> **WORK TASK**
Your answer must match the material exactly, line for line.

> **DATASET EXCERPT**
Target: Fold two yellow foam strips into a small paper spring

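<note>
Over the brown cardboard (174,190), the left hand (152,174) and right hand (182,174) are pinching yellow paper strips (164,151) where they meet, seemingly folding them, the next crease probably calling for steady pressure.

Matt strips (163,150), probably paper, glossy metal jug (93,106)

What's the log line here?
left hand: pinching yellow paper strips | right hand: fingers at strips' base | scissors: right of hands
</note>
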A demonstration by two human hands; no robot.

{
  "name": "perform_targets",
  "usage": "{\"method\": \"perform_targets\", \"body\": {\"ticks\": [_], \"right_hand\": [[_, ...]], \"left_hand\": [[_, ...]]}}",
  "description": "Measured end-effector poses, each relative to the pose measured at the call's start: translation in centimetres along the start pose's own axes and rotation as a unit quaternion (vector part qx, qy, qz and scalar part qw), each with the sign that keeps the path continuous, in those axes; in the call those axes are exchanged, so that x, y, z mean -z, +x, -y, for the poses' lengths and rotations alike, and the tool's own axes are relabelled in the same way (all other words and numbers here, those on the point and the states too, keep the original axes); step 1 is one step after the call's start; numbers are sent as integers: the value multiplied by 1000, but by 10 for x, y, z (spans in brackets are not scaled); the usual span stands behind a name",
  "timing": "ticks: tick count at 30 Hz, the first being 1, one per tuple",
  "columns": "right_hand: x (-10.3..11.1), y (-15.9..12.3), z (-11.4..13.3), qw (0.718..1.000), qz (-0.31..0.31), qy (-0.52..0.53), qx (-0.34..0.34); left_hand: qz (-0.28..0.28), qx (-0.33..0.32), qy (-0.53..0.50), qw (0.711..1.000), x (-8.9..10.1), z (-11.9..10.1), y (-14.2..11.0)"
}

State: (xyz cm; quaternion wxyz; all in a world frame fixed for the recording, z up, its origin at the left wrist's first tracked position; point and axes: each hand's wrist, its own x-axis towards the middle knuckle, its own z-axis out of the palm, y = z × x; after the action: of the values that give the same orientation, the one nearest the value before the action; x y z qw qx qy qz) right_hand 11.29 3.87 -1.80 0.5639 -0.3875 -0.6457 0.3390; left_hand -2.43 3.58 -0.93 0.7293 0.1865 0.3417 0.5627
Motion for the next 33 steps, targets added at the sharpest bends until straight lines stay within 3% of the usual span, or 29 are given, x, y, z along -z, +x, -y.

> **WRITTEN ANSWER**
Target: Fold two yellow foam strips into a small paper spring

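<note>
Over the brown cardboard (174,190), the left hand (152,174) and right hand (182,174) are pinching yellow paper strips (164,151) where they meet, seemingly folding them, the next crease probably calling for steady pressure.

Matt strips (163,150), probably paper, glossy metal jug (93,106)

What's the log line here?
left hand: pinching yellow paper strips | right hand: fingers at strips' base | scissors: right of hands
</note>
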A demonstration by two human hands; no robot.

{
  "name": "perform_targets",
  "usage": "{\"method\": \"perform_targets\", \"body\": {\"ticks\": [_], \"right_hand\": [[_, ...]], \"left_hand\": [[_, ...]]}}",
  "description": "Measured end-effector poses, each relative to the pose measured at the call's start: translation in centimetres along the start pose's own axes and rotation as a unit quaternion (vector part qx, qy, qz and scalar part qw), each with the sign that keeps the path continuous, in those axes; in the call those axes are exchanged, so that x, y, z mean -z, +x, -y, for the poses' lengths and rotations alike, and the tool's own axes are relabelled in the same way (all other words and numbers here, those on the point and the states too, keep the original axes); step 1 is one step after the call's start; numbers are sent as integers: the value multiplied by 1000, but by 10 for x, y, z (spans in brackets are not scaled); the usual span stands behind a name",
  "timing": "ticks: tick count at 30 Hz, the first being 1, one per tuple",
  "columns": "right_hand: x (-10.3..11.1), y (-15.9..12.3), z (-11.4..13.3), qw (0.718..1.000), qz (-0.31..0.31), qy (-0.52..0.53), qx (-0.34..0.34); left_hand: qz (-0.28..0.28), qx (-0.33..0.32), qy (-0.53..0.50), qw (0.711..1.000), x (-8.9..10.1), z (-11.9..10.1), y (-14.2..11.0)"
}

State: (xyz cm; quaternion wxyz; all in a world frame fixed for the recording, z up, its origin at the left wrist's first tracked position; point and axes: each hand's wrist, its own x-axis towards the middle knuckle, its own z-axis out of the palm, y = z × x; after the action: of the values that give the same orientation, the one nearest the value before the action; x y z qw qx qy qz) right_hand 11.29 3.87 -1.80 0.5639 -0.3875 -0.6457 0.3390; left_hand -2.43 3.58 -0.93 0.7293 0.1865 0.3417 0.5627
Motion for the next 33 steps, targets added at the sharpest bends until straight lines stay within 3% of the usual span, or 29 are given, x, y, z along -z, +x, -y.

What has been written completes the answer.